For this web scraping Python project, the count was returned back to a calling application. However, it and other scraped data could have been stored in a flat file or a database as well.
Additional Possible Roadblocks and Solutions
Numerous other obstacles might be presented while scraping modern websites with your own browser instance, but most can be resolved. Here are a few:
Trying to find something before it appears
- While browsing yourself, how often do you find that you are waiting for a page to come up, sometimes for many seconds? Well, the same can occur while navigating programmatically. You look for a class or other element — and it’s not there!
- Luckily, Selenium has the ability to wait until it sees a certain element, and can timeout if the element doesn’t appear, like so:
element = WebDriverWait(driver, 10). until(EC.presence_of_element_located((By.ID, "theFirstLabel")))
Getting through a Captcha
Some sites employ Captcha or similar to prevent unwanted robots (which they might consider you). This can put a damper on web scraping and slow it way down.

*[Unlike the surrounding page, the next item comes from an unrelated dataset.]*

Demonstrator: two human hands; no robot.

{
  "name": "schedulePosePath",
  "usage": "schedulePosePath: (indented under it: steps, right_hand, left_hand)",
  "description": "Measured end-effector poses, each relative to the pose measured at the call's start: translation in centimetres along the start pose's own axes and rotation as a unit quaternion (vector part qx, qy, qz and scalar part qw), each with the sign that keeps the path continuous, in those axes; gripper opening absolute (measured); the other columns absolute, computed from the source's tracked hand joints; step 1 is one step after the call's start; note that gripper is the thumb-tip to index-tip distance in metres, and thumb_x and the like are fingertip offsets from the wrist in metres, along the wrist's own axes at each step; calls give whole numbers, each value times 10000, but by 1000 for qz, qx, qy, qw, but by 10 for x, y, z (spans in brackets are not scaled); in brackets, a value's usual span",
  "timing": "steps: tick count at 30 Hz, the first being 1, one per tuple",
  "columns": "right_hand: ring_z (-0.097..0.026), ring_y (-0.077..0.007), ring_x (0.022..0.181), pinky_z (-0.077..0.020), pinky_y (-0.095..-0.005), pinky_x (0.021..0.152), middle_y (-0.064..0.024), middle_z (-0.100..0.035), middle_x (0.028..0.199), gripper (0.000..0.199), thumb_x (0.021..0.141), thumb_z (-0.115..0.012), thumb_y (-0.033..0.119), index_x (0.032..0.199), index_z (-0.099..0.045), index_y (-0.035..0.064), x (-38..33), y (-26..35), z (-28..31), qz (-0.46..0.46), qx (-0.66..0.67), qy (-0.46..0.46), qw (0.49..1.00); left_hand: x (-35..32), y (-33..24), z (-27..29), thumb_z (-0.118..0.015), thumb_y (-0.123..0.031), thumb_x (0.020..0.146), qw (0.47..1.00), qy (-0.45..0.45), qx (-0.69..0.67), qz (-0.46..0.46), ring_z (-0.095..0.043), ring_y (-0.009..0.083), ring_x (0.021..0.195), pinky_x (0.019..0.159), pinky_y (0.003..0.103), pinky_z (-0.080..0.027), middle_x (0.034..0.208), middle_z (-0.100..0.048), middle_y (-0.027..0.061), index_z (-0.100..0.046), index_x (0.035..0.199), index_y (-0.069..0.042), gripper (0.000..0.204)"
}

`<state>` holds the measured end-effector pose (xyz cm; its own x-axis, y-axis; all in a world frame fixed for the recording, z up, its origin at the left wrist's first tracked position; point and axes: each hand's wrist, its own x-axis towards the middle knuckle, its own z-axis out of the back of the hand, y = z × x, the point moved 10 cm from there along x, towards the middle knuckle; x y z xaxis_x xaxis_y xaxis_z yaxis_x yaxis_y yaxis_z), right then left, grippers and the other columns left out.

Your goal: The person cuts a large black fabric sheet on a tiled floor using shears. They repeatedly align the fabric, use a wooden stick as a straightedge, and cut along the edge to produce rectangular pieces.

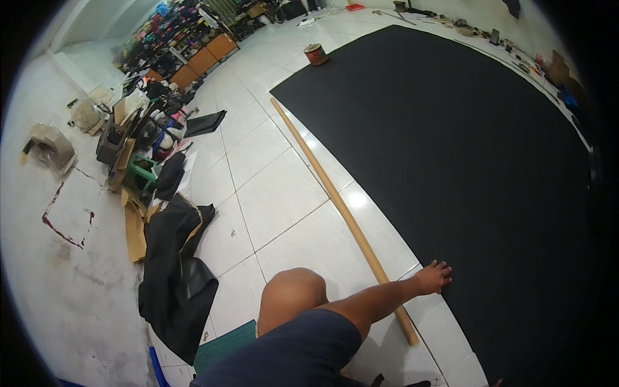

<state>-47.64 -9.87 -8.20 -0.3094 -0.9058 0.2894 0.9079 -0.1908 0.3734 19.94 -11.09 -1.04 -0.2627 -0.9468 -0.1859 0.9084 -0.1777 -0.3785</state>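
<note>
A large black sheet [464, 148] lies flat on the white tiled floor [277, 193]. My right hand [432, 278] rests on its near left edge with the fingers spread and holds nothing. My forearm crosses over a long tan cardboard tube [329, 193] that lies on the tiles along the sheet's left edge. My bent knee [293, 290] is just left of the arm. My left hand is out of sight.
A round tin [316, 54] stands by the sheet's far corner. A heap of black material and cardboard [173, 271] lies at the left, with boxes and clutter [138, 135] behind it. A green mat [222, 345] lies near my leg. Small items line the far wall [516, 55].
</note>
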Motion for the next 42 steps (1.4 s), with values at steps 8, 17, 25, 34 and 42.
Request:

For simple prompts (like “what’s 2 + 3?”), these can generally be read and figured out easily. However, for more advanced barriers, there are libraries that can help try to crack it. Some examples are 2Captcha, Death by Captcha, and Bypass Captcha.
Website structural changes
Websites are meant to change — and they often do. That’s why when writing a scraping script, it’s best to keep this in mind. You’ll want to think about which methods you’ll use to find the data, and which not to use. Consider partial matching techniques, rather than trying to match a whole phrase. For example, a website might change a message from “No records found” to “No records located” — but if your match is on “No records,” you should be okay. Also, consider whether to match on XPATH, ID, name, link text, tag or class name, or CSS selector — and which is least likely to change.

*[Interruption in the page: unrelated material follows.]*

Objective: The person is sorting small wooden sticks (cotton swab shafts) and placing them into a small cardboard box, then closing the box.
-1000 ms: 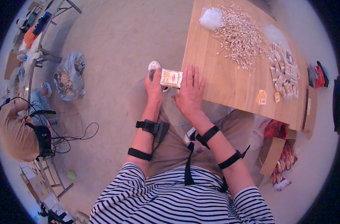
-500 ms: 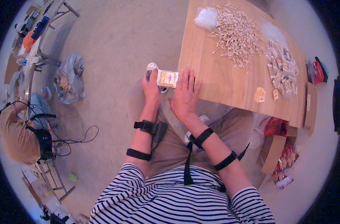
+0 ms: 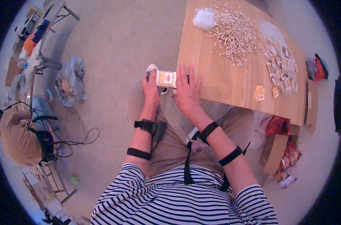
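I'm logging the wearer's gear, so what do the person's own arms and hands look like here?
Both hands are bare: left hand, right hand. Each forearm carries two black straps, one at the wrist and one nearer the elbow; the left wrist strap bears a small black box. Short black-and-white striped sleeves end above the elbows.

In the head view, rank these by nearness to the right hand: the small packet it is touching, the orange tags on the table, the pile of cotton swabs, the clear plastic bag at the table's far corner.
1. small packet: under the right hand, at the table edge.
2. orange tags: to its right.
3. pile of cotton swabs: farther up the table.
4. clear plastic bag: far corner.
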A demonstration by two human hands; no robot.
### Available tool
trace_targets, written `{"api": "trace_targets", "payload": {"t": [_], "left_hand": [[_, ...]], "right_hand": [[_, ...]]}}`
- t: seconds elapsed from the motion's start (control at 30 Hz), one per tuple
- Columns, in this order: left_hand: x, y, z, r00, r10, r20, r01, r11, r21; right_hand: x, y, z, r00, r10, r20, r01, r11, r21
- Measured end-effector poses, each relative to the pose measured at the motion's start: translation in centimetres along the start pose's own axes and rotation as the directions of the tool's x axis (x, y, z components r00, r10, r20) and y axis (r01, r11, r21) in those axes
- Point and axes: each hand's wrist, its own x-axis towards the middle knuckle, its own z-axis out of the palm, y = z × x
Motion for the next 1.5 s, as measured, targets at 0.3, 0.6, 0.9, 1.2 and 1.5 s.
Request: {"api": "trace_targets", "payload": {"t": [0.3, 0.6, 0.9, 1.2, 1.5], "left_hand": [[0.5, -0.5, -0.4, 0.997, -0.077, 0.004, 0.077, 0.997, 0.008], [1.3, -1.5, -1.1, 0.989, -0.049, -0.142, 0.060, 0.995, 0.079], [2.1, -1.8, -2.6, 0.982, -0.166, -0.091, 0.176, 0.978, 0.109], [1.9, -0.7, -3.6, 0.951, -0.300, 0.076, 0.295, 0.953, 0.075], [1.5, -0.5, -4.1, 0.923, -0.212, 0.320, 0.193, 0.977, 0.092]], "right_hand": [[-2.0, -1.2, 2.1, 0.983, 0.064, -0.174, -0.071, 0.997, -0.035], [-1.5, -2.2, 1.5, 0.979, 0.112, -0.172, -0.125, 0.990, -0.065], [3.8, 6.9, -0.6, 0.942, 0.116, -0.316, -0.095, 0.992, 0.081], [5.4, 11.1, 0.8, 0.953, 0.073, -0.293, -0.038, 0.992, 0.124], [-1.2, 12.1, 0.7, 0.968, 0.058, -0.243, -0.010, 0.981, 0.194]]}}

Summary: Python and Selenium
This was a brief demonstration to show that almost any website can be scraped, no matter what technologies are used and what complexities are involved. Basically, if you can browse the site yourself, it generally can be scraped.
Now, as a caveat, it does not mean that every website should be scraped. Some have legitimate restrictions in place, and there have been numerous court cases deciding the legality of scraping certain sites. On the other hand, some sites welcome and encourage data to be retrieved from their website and in some cases provide an API to make things easier.
Either way, it’s best to check with the terms and conditions before starting any project. But if you do go ahead, be assured that you can get the job done.